Ma un varco, per quanto stretto, resta aperto: ricostruire un fronte democratico laico, che unisca laburisti, centristi e società civile, capace di riportare al centro la dignità umana e non solo la sicurezza. Non sarà il ritorno del vecchio laburismo, ma potrebbe essere l’inizio di un nuovo patto politico, l’unico antidoto alla deriva fondamentalista che oggi avvelena Israele.
Il centro israeliano deve tornare a guardare a sinistra. Ma verso chi però? Qui il problema.
Carlo Gambescia

Tutto vero ahimè....! però tutti i sondaggi indicano che alle prossime elezioni (fra un anno al massimo) l'attuale maggioranza sarà sconfitta, non andando oltre i 50 seggi su 120. L'alternativa resta da costruire. io credo poco alla vecchia sinistra e al laburismo, credo invece nella saldatura di un ampio fronte democratico che sorge dalla società civile israeliana, al quale tu stesso accenni nella conclusione. Incrociamo le dita, e stiamo a vedere. Complimenti, Carlo !

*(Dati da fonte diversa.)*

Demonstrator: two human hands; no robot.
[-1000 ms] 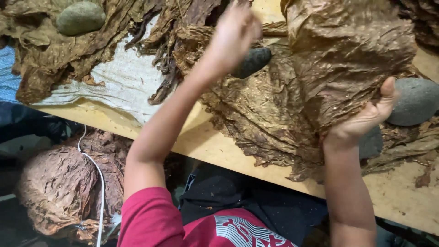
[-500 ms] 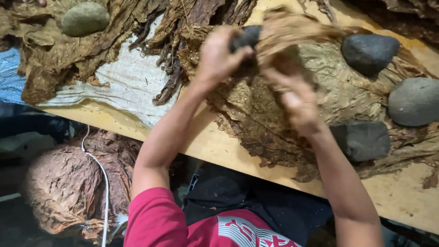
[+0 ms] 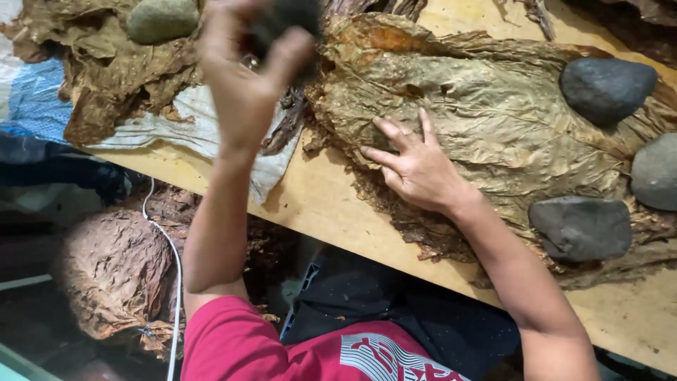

RispondiEliminaGrazie Alessandro della gradita integrazione. Lo spero anch'io. I nemici di Israele riflettano su questo dato, ricordato dall'amico Alessandro: in Iran e in Russia i sondaggi non hanno senso. In Israele, sì, perché è una liberal-democrazia. Un abbraccio!
RispondiEliminaLa crisi della sinistra in Israele e la conseguente ascesa della destra ultranazionalista non può essere ricondotta solo ad una carenza di leaders carismatici ma anche (e soprattutto) alle responsabilità dei palestinesi che hanno affossato sistematicamente ogni vantaggiosissima proposta di pace autocondannandosi ad una guerra infinita contro Israele.
RispondiEliminaSaccone
Che piacere un suo commento! Concordo con lei. Del resto nell'articolo ne parlo anch'io.